(Stored items)
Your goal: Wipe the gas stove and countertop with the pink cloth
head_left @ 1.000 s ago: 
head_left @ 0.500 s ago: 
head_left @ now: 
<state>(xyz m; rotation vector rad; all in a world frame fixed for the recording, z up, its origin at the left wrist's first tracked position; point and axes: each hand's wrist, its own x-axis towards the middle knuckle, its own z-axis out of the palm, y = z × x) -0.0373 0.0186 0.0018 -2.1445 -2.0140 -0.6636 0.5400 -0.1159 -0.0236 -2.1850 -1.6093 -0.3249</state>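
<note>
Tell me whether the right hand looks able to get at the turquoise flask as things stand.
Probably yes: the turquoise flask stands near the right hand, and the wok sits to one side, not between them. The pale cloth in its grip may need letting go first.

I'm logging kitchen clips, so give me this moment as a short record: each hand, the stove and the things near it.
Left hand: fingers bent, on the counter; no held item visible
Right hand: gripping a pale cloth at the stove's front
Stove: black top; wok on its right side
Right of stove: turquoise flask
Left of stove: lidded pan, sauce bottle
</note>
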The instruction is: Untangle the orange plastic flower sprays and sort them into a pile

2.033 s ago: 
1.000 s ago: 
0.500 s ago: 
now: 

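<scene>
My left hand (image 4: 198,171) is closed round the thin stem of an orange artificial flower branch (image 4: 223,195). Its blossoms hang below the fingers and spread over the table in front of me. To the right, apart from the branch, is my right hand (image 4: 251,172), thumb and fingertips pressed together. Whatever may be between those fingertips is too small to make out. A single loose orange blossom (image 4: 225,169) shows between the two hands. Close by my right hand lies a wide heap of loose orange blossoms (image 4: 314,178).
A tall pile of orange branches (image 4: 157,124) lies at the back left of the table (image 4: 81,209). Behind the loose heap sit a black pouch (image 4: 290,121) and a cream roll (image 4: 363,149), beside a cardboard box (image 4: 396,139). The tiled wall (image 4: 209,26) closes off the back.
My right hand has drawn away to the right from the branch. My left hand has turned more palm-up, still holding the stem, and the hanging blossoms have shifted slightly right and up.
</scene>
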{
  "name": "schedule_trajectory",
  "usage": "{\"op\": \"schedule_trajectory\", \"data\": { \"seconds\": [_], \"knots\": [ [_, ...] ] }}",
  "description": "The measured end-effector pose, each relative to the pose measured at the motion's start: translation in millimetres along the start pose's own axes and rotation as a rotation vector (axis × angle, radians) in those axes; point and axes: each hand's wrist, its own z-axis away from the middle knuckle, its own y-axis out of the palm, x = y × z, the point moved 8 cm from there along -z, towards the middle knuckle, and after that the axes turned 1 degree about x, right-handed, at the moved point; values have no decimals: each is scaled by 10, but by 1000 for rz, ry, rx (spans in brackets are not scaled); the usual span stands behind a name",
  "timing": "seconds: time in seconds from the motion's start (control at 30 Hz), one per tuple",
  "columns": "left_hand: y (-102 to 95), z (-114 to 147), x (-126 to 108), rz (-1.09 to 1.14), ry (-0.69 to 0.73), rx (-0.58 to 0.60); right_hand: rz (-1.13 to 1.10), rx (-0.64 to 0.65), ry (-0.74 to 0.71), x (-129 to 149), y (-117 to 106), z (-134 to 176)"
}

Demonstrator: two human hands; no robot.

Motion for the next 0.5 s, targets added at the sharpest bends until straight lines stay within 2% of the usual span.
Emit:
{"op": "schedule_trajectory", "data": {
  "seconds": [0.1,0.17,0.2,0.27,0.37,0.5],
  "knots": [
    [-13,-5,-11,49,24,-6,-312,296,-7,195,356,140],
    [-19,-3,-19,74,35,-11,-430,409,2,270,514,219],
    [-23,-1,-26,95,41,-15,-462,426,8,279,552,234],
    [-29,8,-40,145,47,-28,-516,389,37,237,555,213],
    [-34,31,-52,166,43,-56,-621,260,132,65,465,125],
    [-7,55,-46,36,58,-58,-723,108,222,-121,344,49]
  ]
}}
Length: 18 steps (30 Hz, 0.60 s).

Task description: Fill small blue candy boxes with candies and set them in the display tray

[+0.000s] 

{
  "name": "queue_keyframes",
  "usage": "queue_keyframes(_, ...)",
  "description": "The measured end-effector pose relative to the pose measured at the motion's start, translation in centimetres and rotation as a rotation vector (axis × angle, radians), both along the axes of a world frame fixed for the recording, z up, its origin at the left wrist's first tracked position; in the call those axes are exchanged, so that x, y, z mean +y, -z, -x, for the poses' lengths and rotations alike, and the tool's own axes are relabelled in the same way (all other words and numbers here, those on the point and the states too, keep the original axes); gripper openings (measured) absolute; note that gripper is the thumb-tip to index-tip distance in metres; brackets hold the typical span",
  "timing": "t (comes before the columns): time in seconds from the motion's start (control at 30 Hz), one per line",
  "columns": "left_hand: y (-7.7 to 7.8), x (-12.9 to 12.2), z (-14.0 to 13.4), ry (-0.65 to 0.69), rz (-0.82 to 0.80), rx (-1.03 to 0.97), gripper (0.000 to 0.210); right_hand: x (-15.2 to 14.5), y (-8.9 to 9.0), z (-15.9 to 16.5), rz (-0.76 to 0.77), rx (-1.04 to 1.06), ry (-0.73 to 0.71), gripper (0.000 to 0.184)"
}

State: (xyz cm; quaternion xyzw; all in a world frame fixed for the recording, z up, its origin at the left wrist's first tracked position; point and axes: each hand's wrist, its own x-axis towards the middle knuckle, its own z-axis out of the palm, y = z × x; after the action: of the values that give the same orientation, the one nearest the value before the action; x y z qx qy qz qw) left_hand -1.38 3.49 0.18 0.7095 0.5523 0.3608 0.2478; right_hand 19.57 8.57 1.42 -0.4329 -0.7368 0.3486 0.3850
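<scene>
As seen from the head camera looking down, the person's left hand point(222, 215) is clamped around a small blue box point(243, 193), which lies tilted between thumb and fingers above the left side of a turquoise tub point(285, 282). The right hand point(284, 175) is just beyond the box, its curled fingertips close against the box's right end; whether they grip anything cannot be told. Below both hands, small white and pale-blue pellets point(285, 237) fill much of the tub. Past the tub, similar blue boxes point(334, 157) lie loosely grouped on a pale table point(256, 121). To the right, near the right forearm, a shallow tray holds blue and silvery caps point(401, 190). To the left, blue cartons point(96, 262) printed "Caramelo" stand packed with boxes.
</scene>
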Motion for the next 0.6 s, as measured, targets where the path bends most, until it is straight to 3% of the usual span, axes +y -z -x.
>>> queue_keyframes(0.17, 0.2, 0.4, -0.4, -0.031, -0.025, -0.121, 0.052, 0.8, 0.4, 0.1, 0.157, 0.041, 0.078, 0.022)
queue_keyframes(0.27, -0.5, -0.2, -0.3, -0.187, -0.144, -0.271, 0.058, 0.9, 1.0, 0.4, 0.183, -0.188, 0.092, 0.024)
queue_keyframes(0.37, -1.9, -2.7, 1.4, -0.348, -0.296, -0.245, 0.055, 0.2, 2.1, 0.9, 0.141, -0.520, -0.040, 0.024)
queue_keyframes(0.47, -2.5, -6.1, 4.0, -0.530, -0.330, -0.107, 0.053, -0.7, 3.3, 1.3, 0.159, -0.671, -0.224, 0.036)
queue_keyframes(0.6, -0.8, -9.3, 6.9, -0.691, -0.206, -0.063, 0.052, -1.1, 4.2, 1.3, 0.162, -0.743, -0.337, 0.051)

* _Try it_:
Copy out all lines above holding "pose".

* _Expected output_:
  "description": "The measured end-effector pose, each relative to the pose measured at the motion's start: translation in millimetres along the start pose's own axes and rotation as a rotation vector (axis × angle, radians) in those axes; point and axes: each hand's wrist, its own z-axis away from the middle knuckle, its own y-axis out of the palm, x = y × z, the point moved 8 cm from there along -z, towards the middle knuckle, and after that the axes turned 1 degree about x, right-handed, at the moved point; values have no decimals: each is scaled by 10, but by 1000 for rz, ry, rx (spans in brackets are not scaled); the usual span stands behind a name",
  "description": "The measured end-effector pose relative to the pose measured at the motion's start, translation in centimetres and rotation as a rotation vector (axis × angle, radians), both along the axes of a world frame fixed for the recording, z up, its origin at the left wrist's first tracked position; in the call those axes are exchanged, so that x, y, z mean +y, -z, -x, for the poses' lengths and rotations alike, and the tool's own axes are relabelled in the same way (all other words and numbers here, those on the point and the states too, keep the original axes); gripper openings (measured) absolute; note that gripper is the thumb-tip to index-tip distance in metres; brackets hold the typical span",

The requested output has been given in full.